## What you need to do
Give the number of lines in the data below where the word "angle" appears, and nothing besides.

Stored items from a collection:
══════════════════════════════

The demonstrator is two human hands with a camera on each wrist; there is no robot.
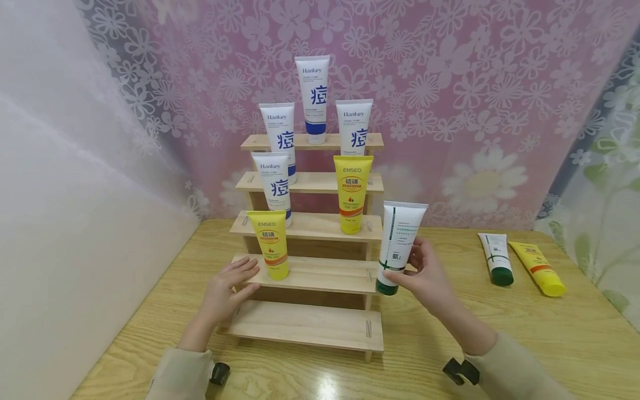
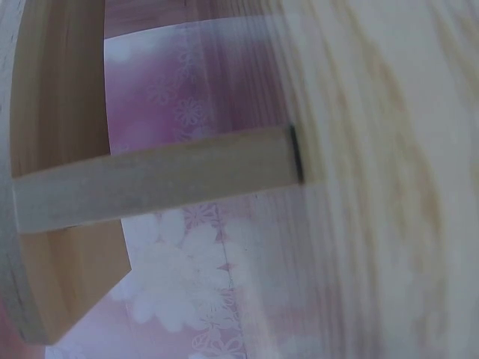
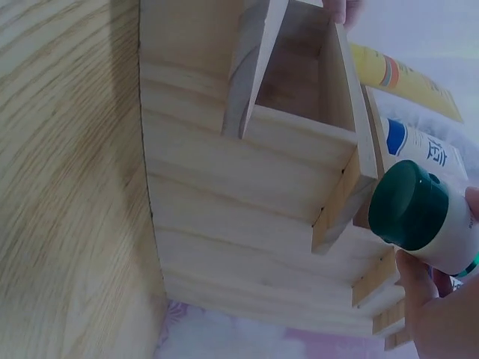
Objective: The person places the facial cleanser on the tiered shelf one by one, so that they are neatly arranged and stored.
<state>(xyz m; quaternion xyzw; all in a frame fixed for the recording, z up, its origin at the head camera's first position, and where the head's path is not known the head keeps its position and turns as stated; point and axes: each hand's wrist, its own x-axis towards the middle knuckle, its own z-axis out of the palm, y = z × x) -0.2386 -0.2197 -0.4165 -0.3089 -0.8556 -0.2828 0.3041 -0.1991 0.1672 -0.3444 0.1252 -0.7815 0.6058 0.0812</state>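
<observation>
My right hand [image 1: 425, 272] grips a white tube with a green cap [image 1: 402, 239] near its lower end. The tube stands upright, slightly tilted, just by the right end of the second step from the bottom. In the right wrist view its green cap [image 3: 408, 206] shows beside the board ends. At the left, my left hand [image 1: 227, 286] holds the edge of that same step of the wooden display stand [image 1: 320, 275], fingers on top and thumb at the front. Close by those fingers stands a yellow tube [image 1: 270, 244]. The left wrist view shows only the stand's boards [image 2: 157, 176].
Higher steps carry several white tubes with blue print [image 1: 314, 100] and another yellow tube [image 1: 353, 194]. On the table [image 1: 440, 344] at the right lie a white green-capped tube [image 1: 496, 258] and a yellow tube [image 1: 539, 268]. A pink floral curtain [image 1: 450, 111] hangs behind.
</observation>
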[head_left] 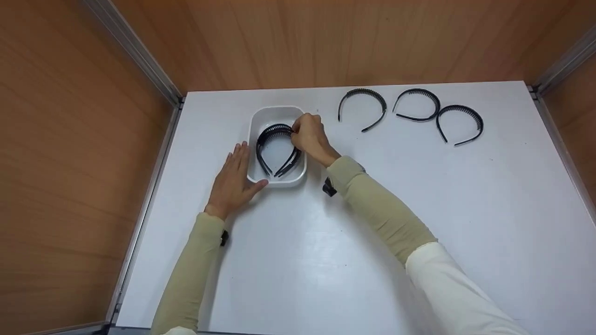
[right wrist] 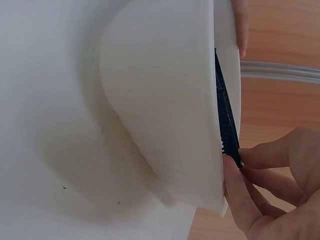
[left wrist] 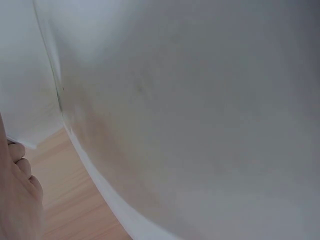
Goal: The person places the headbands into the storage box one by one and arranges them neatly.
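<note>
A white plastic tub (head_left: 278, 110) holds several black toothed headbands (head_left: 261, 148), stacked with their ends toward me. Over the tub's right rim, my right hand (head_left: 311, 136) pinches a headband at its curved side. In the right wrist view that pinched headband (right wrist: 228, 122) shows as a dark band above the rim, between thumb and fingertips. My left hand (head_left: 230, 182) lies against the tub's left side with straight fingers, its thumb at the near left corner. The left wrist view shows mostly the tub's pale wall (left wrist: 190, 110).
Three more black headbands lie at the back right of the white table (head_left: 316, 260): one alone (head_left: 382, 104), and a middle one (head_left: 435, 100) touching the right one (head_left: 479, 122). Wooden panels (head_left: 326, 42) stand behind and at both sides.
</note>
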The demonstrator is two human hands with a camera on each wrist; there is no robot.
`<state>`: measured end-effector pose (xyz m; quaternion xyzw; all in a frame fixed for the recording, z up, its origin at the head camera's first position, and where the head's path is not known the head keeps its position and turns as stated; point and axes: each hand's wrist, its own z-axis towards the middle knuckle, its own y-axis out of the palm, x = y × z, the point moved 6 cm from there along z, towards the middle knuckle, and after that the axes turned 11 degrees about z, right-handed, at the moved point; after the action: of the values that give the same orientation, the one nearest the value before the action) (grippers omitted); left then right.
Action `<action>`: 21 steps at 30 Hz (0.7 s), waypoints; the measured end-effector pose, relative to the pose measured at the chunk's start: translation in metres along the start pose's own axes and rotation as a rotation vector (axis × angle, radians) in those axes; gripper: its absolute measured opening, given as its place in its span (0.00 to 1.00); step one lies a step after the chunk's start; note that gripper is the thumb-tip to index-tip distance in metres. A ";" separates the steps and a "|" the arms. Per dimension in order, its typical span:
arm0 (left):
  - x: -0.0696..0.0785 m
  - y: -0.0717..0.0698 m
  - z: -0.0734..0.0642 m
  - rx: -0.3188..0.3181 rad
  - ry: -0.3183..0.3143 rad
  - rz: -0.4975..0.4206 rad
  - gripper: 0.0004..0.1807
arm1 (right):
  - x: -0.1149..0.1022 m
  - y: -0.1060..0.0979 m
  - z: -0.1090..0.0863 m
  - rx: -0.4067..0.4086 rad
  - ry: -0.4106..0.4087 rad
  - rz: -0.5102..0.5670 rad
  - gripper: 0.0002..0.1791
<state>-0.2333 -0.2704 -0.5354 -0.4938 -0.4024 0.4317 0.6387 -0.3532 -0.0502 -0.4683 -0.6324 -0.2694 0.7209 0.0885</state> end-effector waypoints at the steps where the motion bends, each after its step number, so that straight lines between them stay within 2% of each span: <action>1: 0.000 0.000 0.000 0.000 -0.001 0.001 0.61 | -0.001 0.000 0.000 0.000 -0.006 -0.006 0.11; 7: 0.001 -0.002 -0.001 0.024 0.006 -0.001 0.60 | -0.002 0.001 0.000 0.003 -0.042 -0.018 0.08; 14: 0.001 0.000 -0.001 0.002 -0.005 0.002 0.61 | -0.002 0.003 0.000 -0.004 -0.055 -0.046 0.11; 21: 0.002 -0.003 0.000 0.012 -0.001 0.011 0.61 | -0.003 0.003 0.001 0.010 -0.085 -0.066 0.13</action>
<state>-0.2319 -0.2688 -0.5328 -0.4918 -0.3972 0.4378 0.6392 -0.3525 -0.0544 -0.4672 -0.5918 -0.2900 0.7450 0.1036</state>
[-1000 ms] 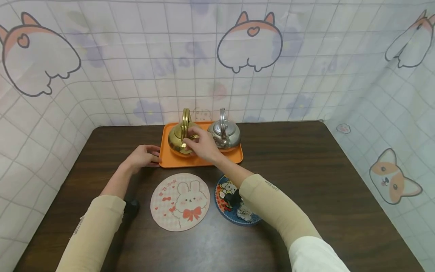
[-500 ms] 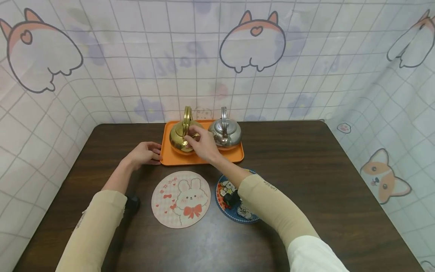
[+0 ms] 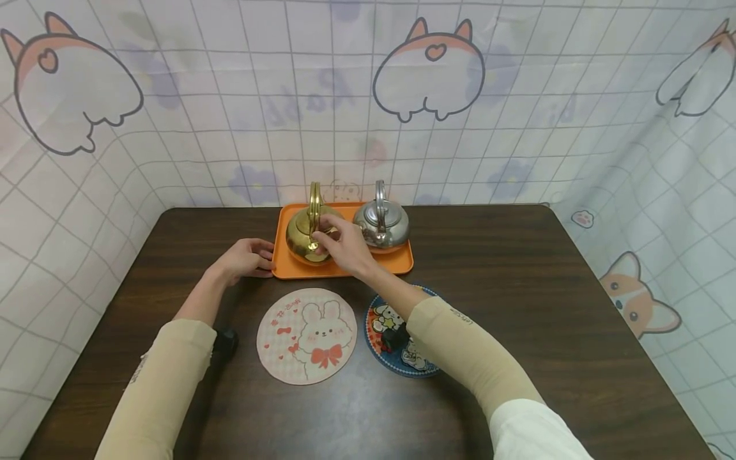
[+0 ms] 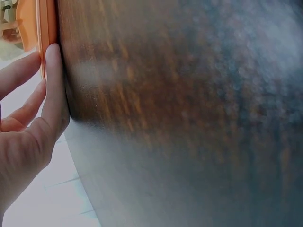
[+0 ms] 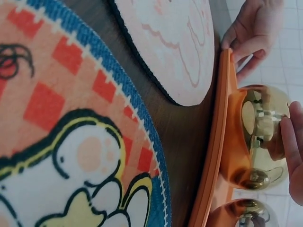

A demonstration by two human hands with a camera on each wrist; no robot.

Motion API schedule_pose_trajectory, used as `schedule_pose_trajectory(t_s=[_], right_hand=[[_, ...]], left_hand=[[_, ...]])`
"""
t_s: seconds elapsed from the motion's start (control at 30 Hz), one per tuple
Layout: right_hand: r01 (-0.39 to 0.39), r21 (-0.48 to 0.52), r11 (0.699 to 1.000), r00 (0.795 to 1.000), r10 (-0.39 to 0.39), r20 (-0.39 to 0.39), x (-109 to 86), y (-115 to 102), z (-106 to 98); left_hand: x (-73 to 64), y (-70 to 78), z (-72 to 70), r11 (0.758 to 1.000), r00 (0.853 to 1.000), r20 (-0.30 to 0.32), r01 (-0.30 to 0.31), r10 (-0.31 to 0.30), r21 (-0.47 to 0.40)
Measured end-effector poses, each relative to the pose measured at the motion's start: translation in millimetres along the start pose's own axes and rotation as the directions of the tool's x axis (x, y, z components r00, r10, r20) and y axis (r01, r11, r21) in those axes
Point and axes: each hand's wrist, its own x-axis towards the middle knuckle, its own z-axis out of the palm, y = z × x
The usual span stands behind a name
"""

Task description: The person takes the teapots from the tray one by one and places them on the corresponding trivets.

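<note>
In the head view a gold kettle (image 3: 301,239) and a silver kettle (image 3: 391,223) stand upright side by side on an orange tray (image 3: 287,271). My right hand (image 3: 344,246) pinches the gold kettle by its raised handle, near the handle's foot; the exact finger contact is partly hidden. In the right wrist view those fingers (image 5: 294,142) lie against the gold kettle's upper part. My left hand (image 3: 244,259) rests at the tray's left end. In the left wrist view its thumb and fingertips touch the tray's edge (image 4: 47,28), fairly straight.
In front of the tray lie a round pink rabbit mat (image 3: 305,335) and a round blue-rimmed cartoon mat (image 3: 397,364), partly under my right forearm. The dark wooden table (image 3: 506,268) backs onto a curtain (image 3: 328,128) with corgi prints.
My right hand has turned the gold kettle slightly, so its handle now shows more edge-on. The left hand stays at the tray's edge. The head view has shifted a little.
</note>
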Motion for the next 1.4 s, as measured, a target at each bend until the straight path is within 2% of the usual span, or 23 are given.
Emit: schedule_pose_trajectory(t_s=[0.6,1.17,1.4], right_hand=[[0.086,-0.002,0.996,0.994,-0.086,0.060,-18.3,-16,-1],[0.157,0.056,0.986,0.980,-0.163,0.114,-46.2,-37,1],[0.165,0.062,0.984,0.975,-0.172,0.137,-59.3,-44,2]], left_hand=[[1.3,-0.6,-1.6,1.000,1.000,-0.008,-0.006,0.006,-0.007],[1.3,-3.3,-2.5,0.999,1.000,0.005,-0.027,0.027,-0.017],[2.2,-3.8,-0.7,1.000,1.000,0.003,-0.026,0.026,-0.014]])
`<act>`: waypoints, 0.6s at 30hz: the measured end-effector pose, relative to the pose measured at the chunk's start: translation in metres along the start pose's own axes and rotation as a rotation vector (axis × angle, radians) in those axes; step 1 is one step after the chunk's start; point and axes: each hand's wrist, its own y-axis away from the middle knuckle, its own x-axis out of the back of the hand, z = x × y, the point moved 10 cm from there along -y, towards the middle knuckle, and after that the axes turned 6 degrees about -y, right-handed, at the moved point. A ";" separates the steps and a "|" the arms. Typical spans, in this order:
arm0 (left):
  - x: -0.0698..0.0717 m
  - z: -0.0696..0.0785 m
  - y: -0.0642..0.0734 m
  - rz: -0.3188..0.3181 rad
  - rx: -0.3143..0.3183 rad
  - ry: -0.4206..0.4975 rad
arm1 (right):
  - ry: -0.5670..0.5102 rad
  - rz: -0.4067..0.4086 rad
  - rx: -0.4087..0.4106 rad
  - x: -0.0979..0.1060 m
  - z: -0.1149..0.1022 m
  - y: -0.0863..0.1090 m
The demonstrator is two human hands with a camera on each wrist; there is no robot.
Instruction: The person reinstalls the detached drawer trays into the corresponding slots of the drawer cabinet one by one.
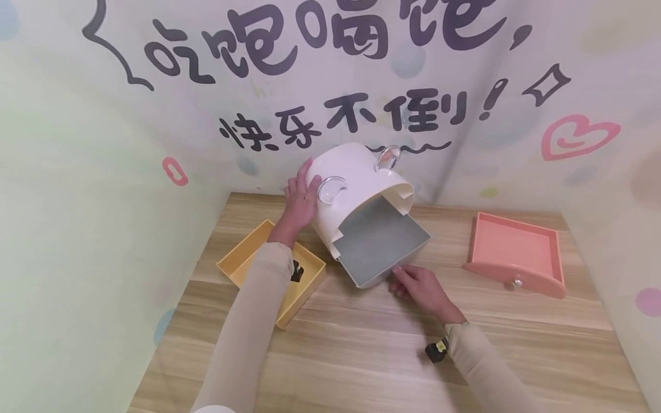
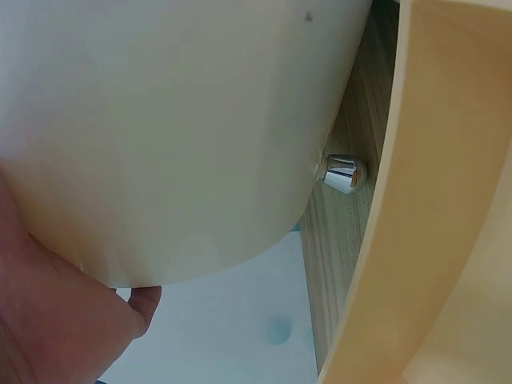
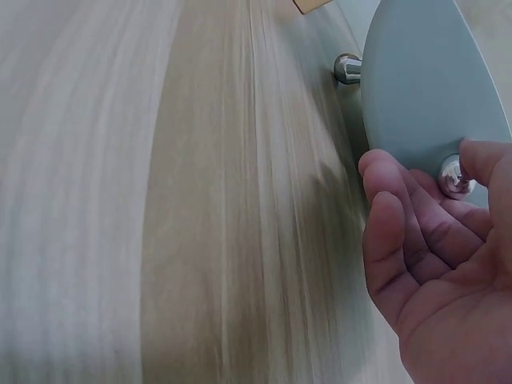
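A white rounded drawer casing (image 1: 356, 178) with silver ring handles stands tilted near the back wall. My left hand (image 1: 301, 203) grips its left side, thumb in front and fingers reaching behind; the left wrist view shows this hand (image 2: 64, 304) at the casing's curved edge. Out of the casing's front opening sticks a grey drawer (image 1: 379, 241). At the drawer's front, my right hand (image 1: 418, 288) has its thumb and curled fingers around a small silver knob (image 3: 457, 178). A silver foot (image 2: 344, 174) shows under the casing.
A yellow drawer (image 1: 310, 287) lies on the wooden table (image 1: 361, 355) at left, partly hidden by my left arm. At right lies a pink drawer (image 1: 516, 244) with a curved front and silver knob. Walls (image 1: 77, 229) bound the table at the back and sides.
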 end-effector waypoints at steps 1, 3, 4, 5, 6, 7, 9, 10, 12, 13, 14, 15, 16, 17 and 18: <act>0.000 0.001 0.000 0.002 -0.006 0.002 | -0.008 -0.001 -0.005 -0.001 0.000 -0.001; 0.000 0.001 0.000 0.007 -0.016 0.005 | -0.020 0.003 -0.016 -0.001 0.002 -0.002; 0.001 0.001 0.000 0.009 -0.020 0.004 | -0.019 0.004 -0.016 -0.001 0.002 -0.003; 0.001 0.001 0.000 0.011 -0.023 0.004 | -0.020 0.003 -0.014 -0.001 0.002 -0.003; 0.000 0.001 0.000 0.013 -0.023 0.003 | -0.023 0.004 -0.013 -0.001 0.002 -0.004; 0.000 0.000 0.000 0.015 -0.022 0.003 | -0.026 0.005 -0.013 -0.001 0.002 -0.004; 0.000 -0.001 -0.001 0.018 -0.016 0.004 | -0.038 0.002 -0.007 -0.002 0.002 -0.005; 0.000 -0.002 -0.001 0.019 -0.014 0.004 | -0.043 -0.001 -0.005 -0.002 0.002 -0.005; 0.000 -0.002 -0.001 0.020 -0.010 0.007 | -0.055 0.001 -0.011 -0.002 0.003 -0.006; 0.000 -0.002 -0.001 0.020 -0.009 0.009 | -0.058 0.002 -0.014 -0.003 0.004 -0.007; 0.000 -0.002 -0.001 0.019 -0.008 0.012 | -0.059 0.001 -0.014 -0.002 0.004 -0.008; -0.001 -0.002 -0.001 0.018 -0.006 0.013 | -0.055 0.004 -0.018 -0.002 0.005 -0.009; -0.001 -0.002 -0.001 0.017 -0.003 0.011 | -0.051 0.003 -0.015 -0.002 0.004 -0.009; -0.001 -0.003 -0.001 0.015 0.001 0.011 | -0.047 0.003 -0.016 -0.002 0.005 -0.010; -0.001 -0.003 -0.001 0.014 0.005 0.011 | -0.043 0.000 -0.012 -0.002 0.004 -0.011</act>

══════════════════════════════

## Task output
2